**Work instruction:** When you reach the line containing "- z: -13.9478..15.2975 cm" in the entries below, start writing out each line exactly, and stop after the line containing "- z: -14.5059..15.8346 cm".

Dataset items:
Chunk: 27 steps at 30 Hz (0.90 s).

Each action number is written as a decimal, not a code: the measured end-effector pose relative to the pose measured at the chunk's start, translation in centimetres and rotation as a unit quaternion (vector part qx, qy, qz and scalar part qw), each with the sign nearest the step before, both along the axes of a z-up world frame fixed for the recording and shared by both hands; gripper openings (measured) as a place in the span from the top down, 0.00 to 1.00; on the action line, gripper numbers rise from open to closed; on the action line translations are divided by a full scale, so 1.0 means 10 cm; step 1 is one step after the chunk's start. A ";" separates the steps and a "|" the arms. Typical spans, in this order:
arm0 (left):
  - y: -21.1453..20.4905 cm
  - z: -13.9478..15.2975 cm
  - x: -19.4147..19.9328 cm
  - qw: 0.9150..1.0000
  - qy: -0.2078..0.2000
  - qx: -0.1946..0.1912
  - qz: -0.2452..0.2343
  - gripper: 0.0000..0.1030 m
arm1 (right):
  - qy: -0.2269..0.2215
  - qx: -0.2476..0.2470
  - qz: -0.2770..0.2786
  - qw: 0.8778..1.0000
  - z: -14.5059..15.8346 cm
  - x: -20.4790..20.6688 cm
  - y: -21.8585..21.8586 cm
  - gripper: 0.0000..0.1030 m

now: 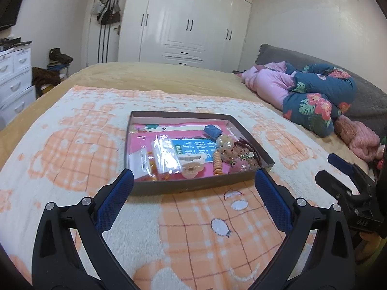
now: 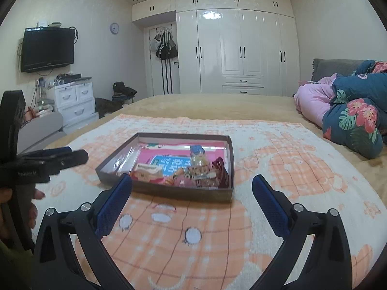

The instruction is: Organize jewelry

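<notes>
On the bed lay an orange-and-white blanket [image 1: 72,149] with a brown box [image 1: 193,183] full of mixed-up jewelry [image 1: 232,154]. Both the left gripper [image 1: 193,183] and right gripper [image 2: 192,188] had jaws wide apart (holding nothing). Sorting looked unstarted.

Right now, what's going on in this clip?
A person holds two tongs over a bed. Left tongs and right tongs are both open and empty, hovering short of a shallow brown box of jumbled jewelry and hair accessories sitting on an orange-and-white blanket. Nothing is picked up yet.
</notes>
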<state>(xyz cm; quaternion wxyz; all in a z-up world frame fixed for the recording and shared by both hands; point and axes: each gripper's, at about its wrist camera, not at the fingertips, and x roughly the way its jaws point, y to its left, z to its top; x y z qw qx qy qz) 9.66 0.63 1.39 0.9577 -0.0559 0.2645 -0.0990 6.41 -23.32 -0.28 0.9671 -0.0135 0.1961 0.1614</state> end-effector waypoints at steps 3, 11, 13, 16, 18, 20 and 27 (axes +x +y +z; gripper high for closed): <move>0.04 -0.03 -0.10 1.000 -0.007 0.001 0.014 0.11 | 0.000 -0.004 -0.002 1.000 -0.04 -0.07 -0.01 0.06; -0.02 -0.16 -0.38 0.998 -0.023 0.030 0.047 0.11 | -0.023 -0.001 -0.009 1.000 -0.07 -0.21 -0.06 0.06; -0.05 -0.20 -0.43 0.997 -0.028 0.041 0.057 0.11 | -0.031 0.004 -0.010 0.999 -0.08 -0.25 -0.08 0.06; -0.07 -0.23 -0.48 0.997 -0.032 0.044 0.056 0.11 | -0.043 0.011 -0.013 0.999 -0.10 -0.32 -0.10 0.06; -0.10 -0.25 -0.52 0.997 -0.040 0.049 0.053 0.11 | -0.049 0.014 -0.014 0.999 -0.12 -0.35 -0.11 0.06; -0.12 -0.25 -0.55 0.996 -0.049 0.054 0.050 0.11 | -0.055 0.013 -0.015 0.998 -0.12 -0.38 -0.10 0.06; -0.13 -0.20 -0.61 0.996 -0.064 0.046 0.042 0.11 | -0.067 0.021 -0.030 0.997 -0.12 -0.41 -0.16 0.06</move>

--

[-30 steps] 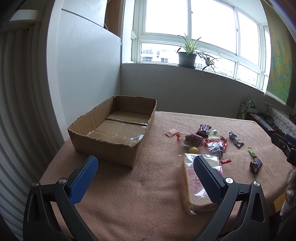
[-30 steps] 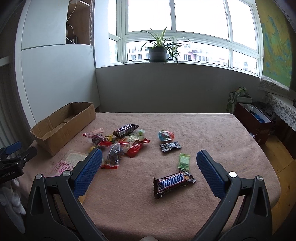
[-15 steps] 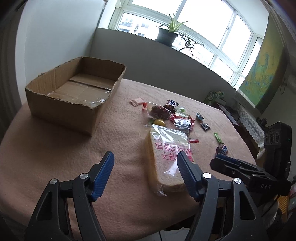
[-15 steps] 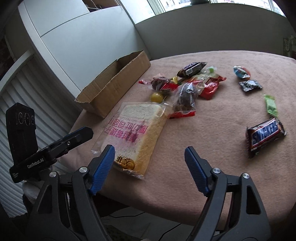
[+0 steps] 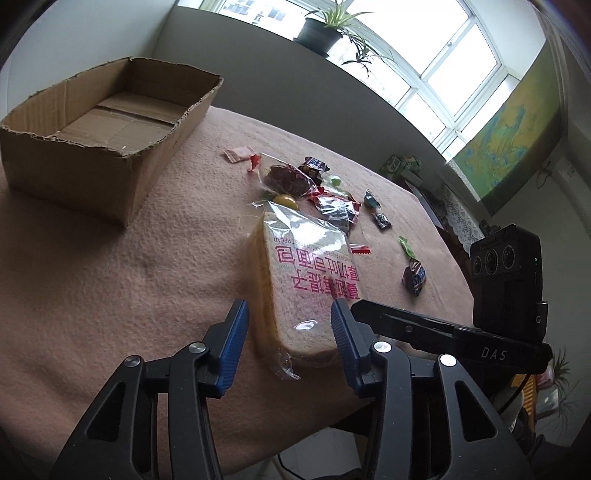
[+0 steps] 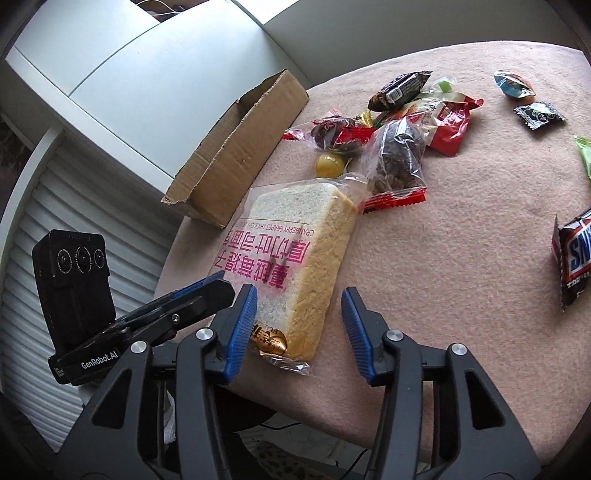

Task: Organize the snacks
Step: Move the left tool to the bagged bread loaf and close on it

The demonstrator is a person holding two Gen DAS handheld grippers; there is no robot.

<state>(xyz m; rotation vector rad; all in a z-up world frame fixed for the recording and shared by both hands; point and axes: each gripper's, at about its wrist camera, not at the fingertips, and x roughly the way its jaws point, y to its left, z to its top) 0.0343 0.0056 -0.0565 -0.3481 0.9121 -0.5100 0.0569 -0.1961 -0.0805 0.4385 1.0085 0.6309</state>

**Task result:**
  - z: -13.9478..15.2975 cm
  - x: -19.4147..19.9328 cm
  - qw: 0.9150..1.0000
  - qy: -0.2078..0.2000
  - qx: -0.1946..0.1912
  - qz: -0.2452..0.2343
  - gripper: 0.0000..0.1030 m
arm1 (right):
  - qy: -0.2269..0.2215
  - qx: -0.2476..0.2470
  - qz: -0.2770..0.2786
  - qw: 0.8778..1.0000
  - z: -14.5059..15.8346 cm

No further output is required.